#### ACTIVITY:
How many lines in the data hold the string "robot"? State the number alone.

#### Recorded data:
^^^^^^^^^^^^^^^^
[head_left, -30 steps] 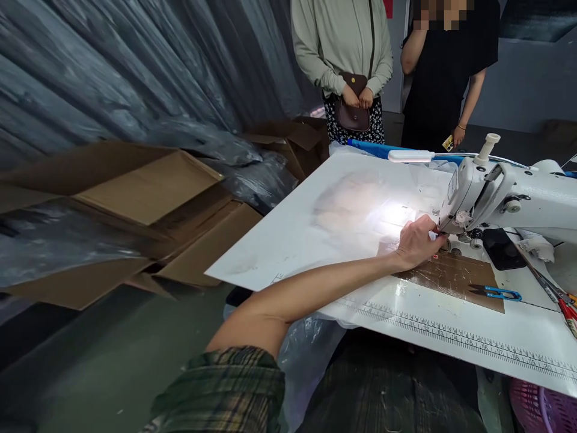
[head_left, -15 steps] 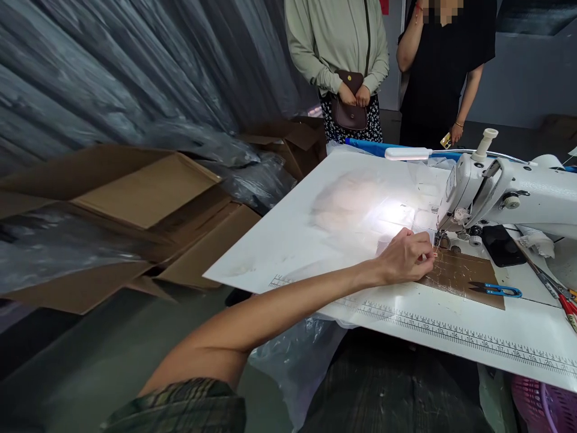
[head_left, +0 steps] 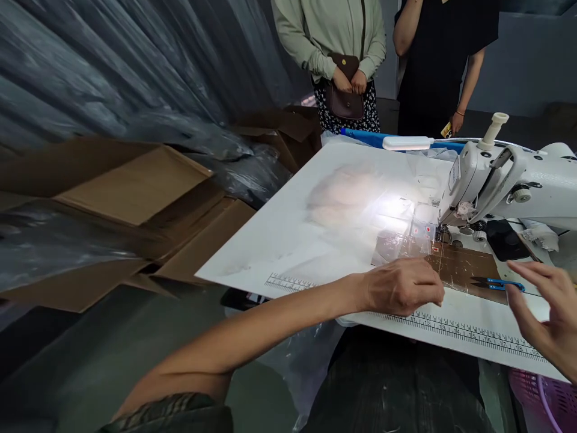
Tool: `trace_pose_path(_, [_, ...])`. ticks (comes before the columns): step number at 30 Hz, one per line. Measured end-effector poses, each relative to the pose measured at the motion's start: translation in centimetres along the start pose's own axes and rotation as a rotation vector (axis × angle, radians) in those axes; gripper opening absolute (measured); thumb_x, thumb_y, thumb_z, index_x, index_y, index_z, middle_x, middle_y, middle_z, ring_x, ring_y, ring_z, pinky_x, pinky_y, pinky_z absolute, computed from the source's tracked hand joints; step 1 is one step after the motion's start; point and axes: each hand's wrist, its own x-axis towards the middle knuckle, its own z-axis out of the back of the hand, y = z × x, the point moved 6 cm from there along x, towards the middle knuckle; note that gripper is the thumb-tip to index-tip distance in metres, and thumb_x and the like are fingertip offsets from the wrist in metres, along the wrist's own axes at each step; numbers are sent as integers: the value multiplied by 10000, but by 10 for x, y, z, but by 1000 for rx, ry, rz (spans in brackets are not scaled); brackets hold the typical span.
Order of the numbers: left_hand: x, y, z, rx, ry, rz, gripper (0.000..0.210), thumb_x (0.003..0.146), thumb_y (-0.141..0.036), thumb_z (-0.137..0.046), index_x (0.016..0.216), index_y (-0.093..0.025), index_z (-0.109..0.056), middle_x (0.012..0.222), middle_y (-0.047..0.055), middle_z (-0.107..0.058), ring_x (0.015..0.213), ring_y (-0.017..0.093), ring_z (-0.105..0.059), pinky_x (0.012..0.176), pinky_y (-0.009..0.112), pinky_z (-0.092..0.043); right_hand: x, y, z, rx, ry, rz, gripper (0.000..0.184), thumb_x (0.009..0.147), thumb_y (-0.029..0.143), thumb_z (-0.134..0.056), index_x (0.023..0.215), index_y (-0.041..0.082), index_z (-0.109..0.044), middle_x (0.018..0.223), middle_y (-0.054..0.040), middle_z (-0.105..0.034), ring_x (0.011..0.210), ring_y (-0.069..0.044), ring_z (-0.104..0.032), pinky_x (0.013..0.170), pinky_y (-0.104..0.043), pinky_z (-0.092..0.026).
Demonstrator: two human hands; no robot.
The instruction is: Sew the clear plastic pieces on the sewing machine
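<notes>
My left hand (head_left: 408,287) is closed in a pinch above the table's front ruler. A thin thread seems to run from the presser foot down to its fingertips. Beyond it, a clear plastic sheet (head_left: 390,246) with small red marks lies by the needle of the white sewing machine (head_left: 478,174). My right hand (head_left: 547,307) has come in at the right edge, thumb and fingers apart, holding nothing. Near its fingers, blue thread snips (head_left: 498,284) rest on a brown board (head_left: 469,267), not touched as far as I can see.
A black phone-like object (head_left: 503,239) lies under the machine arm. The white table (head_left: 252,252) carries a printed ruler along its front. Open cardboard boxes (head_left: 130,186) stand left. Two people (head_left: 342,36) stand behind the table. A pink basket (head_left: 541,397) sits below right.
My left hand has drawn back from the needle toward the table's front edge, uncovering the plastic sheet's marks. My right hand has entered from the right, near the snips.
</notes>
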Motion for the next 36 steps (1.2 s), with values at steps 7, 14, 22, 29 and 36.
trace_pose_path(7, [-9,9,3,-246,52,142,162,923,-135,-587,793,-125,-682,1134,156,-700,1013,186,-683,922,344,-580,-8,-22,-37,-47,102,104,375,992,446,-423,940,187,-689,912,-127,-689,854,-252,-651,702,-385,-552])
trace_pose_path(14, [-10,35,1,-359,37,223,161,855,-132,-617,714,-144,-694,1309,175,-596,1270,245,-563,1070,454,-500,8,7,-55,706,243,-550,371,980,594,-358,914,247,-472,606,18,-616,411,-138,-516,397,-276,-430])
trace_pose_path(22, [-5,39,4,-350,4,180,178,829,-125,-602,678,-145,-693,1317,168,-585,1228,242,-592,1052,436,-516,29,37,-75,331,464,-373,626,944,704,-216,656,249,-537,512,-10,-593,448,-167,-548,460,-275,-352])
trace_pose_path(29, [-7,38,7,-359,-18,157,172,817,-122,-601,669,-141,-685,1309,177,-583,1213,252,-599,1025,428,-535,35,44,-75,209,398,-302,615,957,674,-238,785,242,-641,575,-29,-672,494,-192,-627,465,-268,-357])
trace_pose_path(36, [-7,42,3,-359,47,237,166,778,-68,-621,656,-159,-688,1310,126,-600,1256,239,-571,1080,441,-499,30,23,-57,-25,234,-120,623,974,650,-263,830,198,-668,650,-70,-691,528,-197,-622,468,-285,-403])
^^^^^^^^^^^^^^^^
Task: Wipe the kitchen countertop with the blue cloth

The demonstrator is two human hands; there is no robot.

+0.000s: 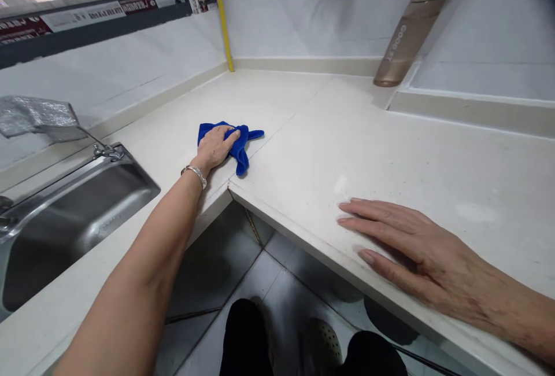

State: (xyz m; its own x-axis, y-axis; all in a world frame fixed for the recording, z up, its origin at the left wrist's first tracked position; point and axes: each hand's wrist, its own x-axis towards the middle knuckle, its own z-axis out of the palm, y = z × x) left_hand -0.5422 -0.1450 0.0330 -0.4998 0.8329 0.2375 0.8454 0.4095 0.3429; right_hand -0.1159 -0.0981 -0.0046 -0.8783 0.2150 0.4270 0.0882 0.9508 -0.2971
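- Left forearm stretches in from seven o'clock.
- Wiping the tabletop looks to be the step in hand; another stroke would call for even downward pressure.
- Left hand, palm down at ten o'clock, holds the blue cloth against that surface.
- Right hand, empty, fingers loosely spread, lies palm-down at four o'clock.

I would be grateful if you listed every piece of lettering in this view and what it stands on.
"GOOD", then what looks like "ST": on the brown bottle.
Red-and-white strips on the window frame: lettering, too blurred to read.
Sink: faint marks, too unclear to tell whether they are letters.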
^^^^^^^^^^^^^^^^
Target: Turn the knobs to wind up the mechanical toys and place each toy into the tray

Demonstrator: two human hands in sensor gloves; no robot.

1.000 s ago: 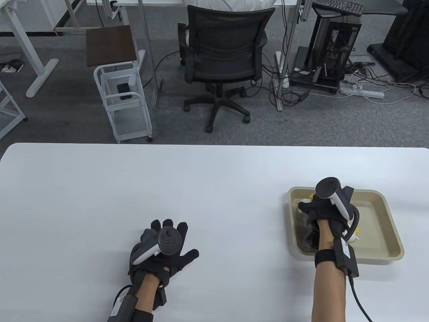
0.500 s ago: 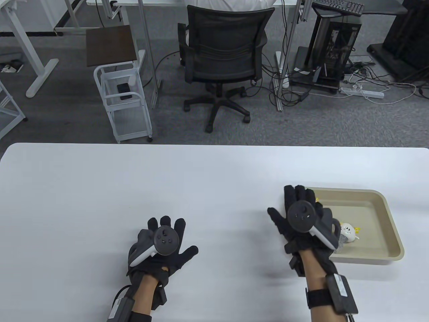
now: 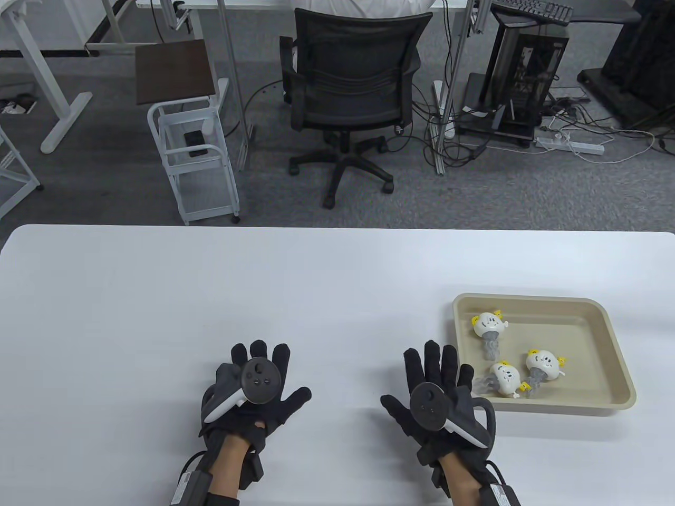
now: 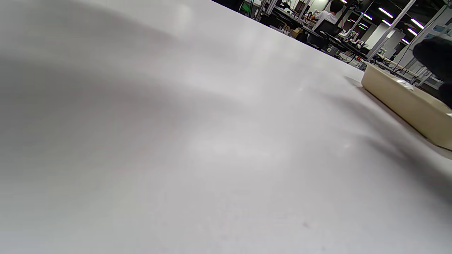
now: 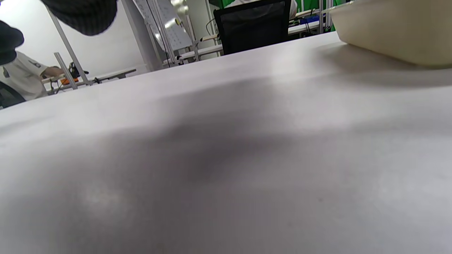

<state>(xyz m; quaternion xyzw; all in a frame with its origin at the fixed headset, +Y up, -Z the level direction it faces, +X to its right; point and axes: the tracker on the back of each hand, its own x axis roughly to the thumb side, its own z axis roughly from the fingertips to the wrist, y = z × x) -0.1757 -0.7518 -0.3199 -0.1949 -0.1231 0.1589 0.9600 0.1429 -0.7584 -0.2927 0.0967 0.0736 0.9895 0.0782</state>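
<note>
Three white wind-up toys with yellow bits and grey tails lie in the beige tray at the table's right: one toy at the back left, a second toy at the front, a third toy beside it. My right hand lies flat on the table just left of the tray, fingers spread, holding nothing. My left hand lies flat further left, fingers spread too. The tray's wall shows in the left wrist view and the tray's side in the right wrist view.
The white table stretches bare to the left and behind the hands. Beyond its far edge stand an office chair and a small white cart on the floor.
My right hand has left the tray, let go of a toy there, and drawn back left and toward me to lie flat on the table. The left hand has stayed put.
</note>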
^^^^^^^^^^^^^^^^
#### SOLUTION TO THIS TASK:
3